From behind him he heard laughter. More Inner Host: Cotovela, Johnny Espingarda, leaning against their little orange-and-yellow bus. He glanced toward them.
“Something funny?”
“Funny? Funny?”
“Either of you see my wife?”
They laughed again, forcing it a little. They were deliberately trying to make him feel uncomfortable. He despised them, these chilly-faced inscrutable Brazilian bastards, these apostles of the Senhor. So smug in their assumption of superior holiness.
“Your wife,” Johnny Espingarda said. He made it sound dirty.
“My wife, yes. Do you know where she is?”

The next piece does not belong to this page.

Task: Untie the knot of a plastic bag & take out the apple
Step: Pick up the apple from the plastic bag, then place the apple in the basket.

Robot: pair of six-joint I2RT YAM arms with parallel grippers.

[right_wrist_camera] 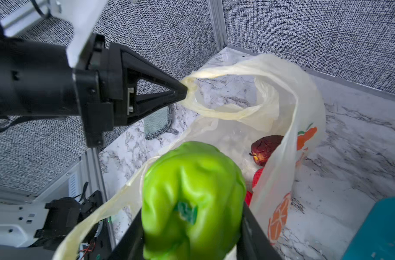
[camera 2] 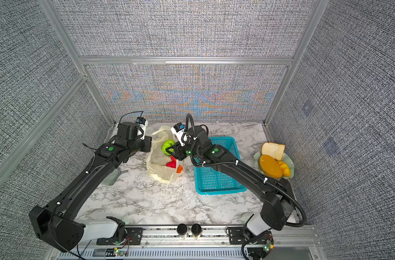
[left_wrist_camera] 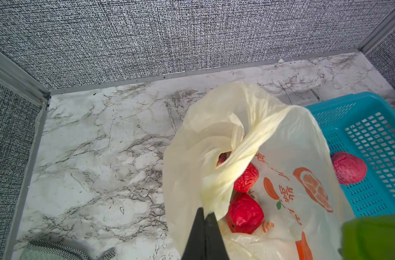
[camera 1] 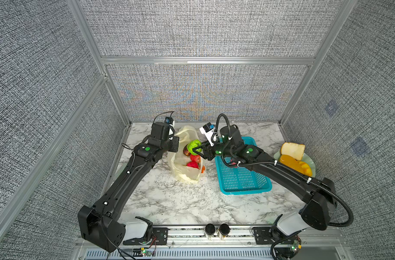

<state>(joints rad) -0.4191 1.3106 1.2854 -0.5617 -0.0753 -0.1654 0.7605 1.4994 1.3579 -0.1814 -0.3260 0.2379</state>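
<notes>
Since no knot shows anywhere and the plastic bag (camera 1: 187, 174) gapes open, step 1 looks done, I'd say. Bag sits on the table (camera 1: 169, 202) twd the far edge, nearer the left side, turquoise basket (camera 1: 246, 191) just beside it on the right. Left gripper (right_wrist_camera: 184, 90) is pressed together on a pale handle strip (right_wrist_camera: 225, 72), holding the mouth wide. Right gripper (camera 1: 194, 150) clamps a green lobed fruit (right_wrist_camera: 192, 191), jaws either side of it, hanging above the bag's mouth, basket close by. Apple or pepper? Can't tell; lobes say pepper to me. A dark red apple (right_wrist_camera: 266, 147) w/ stem lies inside the bag, plus red fruits (left_wrist_camera: 245, 213); one wrinkled reddish fruit (left_wrist_camera: 348, 167) sits in the basket. So extraction is approx mid-way: if the green one isn't the apple, the dark red one is left to fetch.
</notes>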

Johnny Espingarda balled his hand into a fist, put it to his mouth, coughed into it. Cotovela seemed to be choking back laughter. Jaspin felt the awe and astonishment that the Senhor’s holograms had aroused in him vanishing under the weight of his anger and irritation. He swung around, turned away from them, peered around for Jill in the gathering darkness. He walked to the far side of his car, thinking she might have spread a blanket over there. No Jill there either. When he came around to the front again, though, he saw her, walking toward the car from the general direction of the Inner Host bus. She looked flushed, sweaty, rumpled; she seemed to be fumbling with the belt of her jeans. Behind her, Bacalhau had emerged from the bus and was saying something to Cotovela and Johnny Espingarda: Jaspin heard their rough laughter. Oh, Christ, he thought. Christ, no, not Bacalhau.
“Jill?” he said.
Her eyes were a little out of focus. “You been visiting the Senhor?”
“Yes. And you?”
She seemed to be making an effort to see straight; and then suddenly she was, her eyes locking on his, her expression a chilly, defiant one. “I’ve been interviewing the Inner Host,” she said. “A little field anthropology.” She giggled.
“Jill,” he said. “Oh, Christ, Jill.”
Standing between these two strange new people, the beautiful dark-haired woman who was not real and the scowling-looking man with the injured leg, Tom was sure he felt a vision coming on. Right here, in front of everyone on this lonely back-country road as the sun was going down.
But somehow it didn’t arrive. There was the roaring in his brain, there was the first beginning of luminous flickering, but that was all. The vision stayed on hold. Something else was happening, maybe, some sort of omen unfolding within him.
He looked at Charley. He looked at the dark-haired woman and at the scowling-looking man who had hurt his leg. Charley was asking questions about the place that the scowling man had called a center. Where is it, who runs it, what do they do there? Tom listened with interest. He found himself thinking that he might like to go to that center, go there this evening, sit down and rest for a while in its gardens. He had been on the road too long, wandering this way and that, and he was tired.
“You mean this place, it’s a kind of funny farm?” Charley asked.
“Not exactly,” the scowling man said. “They got a lot of troubled people there. I think not quite as troubled as your friend here, most of them. But troubled, you know? Deeply upset inside. And they take care of them there. They got ways of soothing them and caring for them.”
Tom said, “Tom could use some soothing. Poor Tom.”
No one appeared to notice that he had spoken. He glanced toward the sky, still afternoon-blue but growing dark around the edges. The sun was hidden now by the tops of the tremendous redwood trees. The forest began just a little way off the road and went on and on and on. Overhead he saw stars appearing and drifting around the sky, colored pinpoints of light, red and green and orange and turquoise.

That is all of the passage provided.